* Work to complete: Given the material below, output exactly the lines from the line with "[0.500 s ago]" to the line with "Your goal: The", both ends included, and no other lines.

* Task inputs:
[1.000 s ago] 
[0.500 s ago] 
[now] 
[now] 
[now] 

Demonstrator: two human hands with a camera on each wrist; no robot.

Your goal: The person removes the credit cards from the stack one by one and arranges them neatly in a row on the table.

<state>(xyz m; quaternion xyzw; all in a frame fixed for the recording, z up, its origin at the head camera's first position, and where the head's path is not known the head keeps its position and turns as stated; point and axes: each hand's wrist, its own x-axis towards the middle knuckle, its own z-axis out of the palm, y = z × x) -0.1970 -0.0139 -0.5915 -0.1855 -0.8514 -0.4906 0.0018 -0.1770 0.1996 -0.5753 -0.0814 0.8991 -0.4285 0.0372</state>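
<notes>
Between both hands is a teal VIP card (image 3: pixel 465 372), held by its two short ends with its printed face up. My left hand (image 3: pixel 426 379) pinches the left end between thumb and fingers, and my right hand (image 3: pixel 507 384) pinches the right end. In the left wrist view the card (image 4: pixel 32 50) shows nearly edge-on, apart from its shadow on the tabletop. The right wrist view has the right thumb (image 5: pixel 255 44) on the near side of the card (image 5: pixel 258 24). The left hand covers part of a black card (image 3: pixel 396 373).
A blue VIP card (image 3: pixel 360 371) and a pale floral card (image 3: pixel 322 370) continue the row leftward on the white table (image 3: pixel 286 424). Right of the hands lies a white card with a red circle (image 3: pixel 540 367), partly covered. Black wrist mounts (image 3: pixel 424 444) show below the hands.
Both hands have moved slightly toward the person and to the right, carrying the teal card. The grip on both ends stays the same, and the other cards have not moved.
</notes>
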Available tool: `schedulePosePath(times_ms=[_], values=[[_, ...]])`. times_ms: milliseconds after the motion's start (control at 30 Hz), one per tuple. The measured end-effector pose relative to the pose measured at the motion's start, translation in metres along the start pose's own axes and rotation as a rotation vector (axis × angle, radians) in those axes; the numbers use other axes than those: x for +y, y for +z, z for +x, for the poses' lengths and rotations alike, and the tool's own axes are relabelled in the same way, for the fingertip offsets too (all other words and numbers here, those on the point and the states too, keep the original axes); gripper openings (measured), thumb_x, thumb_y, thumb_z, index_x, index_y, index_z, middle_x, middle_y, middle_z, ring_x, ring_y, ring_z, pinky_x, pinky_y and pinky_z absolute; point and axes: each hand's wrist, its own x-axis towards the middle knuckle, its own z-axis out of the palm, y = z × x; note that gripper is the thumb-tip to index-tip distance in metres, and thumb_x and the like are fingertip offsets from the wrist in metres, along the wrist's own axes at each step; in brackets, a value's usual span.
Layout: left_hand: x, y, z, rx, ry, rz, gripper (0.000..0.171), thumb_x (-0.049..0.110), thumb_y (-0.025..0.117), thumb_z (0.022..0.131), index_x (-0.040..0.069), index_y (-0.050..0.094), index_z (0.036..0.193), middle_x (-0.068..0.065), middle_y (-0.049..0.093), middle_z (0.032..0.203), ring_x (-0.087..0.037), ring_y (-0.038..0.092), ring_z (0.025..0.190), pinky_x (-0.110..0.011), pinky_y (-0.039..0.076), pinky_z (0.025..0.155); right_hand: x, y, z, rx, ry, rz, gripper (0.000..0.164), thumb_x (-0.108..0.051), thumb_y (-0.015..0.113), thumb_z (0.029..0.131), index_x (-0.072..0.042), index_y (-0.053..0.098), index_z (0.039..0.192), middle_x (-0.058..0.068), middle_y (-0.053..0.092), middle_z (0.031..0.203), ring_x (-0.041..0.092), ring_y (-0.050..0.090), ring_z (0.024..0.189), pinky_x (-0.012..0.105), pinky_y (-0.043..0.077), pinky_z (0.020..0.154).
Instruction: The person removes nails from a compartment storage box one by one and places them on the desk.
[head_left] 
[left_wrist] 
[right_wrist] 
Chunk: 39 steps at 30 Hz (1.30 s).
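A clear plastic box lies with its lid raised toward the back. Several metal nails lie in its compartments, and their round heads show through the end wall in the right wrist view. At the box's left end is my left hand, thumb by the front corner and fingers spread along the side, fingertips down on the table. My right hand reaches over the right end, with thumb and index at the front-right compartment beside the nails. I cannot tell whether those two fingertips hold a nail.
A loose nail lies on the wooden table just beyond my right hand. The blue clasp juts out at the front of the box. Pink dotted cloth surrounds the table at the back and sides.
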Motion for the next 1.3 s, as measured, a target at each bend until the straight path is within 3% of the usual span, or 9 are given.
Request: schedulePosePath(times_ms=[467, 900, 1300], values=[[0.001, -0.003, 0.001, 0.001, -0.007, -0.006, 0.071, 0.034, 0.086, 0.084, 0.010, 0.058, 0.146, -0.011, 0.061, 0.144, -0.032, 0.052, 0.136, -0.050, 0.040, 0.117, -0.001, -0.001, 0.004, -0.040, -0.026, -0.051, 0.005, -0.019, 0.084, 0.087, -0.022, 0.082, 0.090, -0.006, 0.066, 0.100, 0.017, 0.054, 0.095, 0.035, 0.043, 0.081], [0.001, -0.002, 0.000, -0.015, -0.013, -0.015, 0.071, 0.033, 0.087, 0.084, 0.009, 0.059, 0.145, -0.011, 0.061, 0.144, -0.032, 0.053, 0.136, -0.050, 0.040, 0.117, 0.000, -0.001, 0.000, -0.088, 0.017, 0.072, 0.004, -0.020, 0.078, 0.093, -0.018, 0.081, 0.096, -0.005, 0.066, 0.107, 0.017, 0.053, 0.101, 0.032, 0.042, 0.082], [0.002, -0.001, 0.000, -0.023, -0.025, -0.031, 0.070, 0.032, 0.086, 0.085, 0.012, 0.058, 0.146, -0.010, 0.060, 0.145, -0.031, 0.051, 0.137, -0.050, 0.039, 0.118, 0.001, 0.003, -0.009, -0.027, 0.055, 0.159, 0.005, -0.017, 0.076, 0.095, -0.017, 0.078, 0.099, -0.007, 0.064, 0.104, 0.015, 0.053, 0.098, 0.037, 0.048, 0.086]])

* Expected answer:
[0.500 s ago] 
[now] 
[now] 
[now] 

Demonstrator: two human hands with a camera on each wrist; no robot.

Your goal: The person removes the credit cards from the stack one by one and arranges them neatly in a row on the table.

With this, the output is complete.